Nanog overexpression promotes skin squamous cell carcinoma.

(A) Experimental layout for two-stage chemically-induced carcinogenesis. CTR and TG mice (see Fig. 1A) were treated with doxycycline (DOX) in their drinking water (2 mg/ml) during the entire protocol. DMBA was applied 48 hr after initiation of DOX treatment. TPA application started the following week, twice a week during 15 weeks. Tumors were counted and measured weekly. Histological analysis was performed at the humane endpoint or at the end of the experiment (30 weeks). (B) Average number of tumors per mouse during the treatment. Statistical significance was determined for each time point by two-tailed Student’s t test: (*) p < 0.05. (C) Representative images of DMBA/TPA treated mice. Arrow indicates a squamous cell carcinoma. (D) Hematoxylin and eosin (H&E) staining of TG carcinomas and lymph node metastasis. Two magnifications are shown for each tissue (bars correspond to 200 μm in the low magnification pictures and to 50 μm in the high magnification pictures). (E) Left, percentage of CTR and TG mice with squamous cell carcinomas (SCCs) at the end of the treatment. Right, conversion rate showing the number of SCCs relative to the total number of tumors.
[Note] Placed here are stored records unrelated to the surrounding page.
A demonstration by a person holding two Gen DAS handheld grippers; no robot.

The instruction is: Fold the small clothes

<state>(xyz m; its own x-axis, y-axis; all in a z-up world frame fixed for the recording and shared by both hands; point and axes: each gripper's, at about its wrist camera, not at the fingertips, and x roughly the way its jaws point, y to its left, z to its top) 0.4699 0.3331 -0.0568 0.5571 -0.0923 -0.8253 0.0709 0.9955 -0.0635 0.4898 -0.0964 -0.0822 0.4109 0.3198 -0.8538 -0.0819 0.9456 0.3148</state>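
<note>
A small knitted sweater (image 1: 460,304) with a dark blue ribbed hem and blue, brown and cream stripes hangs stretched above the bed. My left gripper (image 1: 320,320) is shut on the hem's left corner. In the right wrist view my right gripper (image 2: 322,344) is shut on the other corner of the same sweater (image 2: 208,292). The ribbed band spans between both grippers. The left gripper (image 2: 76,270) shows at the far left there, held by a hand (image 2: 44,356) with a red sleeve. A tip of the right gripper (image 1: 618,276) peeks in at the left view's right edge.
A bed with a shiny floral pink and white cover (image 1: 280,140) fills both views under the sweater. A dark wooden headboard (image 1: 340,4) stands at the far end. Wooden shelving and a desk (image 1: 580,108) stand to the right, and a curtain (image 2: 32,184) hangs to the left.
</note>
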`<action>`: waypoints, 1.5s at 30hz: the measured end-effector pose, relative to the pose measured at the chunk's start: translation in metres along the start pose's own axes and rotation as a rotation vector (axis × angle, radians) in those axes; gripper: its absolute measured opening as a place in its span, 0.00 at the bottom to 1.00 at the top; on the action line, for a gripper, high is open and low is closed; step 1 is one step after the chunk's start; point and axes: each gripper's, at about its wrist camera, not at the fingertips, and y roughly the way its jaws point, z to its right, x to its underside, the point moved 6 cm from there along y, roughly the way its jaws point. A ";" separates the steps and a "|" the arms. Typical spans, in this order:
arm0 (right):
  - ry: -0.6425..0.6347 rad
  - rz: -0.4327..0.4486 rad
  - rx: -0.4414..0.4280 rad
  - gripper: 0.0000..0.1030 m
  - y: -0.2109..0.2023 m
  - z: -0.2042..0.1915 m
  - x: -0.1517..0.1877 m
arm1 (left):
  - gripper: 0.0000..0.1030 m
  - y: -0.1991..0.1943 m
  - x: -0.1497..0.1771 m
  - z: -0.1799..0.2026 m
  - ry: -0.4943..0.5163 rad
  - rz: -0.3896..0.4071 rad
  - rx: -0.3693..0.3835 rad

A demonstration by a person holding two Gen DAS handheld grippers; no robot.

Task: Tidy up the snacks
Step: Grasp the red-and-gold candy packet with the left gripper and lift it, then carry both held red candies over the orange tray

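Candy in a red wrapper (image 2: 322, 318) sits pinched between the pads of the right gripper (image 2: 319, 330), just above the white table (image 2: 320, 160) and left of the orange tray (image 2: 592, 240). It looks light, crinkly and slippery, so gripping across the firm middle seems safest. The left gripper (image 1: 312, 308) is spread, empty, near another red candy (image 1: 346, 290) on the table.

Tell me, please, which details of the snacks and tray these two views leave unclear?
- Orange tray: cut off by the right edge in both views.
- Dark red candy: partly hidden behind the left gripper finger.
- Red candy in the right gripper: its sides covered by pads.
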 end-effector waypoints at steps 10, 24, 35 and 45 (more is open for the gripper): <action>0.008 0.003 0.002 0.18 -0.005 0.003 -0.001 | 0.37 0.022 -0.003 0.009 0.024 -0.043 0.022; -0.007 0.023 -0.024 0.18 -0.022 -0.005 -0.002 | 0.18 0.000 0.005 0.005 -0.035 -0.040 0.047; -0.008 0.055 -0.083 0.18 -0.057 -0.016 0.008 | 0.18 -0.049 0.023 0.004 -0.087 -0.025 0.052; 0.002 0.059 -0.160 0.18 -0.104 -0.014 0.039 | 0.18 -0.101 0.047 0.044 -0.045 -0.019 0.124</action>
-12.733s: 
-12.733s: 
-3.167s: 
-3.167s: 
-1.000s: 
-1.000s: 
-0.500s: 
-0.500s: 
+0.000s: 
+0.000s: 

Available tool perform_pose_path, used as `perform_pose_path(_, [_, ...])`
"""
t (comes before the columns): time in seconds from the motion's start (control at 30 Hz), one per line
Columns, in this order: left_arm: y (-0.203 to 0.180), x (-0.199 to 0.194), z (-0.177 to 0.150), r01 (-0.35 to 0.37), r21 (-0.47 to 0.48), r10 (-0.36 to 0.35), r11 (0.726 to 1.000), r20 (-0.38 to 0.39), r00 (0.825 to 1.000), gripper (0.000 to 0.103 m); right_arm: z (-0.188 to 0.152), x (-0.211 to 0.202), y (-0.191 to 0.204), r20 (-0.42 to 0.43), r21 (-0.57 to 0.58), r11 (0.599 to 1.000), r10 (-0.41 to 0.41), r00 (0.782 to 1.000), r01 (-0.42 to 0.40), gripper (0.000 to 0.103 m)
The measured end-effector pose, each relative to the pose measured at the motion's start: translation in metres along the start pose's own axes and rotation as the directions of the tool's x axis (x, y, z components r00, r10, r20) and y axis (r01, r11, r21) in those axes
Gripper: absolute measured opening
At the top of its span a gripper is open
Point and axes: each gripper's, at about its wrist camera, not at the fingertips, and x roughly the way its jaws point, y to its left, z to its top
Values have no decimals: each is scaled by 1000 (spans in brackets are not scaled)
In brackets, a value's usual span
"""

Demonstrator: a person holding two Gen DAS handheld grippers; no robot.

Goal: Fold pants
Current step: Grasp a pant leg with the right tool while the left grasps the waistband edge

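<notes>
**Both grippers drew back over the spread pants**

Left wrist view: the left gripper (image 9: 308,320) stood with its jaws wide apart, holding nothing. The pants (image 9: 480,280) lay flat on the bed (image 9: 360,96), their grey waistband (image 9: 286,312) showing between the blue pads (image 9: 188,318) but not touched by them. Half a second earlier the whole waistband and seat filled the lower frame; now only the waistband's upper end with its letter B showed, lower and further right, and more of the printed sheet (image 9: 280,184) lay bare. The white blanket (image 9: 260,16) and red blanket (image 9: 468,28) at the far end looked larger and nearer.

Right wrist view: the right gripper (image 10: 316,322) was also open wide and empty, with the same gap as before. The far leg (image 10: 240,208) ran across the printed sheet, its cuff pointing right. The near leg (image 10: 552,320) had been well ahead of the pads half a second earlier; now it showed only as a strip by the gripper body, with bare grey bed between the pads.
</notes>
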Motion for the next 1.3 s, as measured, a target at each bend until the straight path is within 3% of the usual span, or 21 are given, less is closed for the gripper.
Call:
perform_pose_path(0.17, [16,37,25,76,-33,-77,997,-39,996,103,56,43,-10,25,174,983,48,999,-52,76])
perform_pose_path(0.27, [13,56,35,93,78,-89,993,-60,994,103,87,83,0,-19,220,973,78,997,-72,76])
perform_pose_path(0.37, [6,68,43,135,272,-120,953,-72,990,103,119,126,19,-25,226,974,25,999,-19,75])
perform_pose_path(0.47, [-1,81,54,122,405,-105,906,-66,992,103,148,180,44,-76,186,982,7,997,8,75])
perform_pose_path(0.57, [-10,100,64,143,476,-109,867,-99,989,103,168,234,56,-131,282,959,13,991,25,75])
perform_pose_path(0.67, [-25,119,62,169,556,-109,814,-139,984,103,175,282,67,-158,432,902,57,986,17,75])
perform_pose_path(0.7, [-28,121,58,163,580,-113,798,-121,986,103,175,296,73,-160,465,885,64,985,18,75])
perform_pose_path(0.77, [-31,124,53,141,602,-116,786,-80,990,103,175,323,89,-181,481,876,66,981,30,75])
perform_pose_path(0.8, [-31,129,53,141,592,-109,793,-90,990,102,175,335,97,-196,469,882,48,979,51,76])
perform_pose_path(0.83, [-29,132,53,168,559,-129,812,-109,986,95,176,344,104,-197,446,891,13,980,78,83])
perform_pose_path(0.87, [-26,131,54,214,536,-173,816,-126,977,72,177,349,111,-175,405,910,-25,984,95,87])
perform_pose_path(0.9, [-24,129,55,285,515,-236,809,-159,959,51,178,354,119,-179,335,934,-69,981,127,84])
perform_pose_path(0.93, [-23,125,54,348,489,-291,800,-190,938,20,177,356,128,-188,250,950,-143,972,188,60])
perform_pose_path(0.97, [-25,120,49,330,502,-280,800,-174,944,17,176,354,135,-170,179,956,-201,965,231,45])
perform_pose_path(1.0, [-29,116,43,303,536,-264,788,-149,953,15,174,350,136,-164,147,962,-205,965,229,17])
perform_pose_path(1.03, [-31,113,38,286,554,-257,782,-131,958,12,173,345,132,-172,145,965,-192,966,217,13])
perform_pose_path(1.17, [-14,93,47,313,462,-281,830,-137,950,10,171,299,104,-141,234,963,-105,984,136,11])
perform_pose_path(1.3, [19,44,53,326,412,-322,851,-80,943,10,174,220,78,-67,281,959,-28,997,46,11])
Statistical significance was assessed by the Fisher’s exact test: (**) p < 0.01. (F) Top, immunoblots of NANOG using total lysates from the indicated cell lines. γTUBULIN was used as a loading control. Bottom, endogenous Nanog mRNA levels from the indicated cell lines. Mouse ESCs were used as a positive control for Nanog expression. mRNA levels were normalized by Gapdh levels. Values correspond to the mean ± SD of two independent isolates (n = 2), each one analyzed in triplicate. SpSCC, spindle SCC.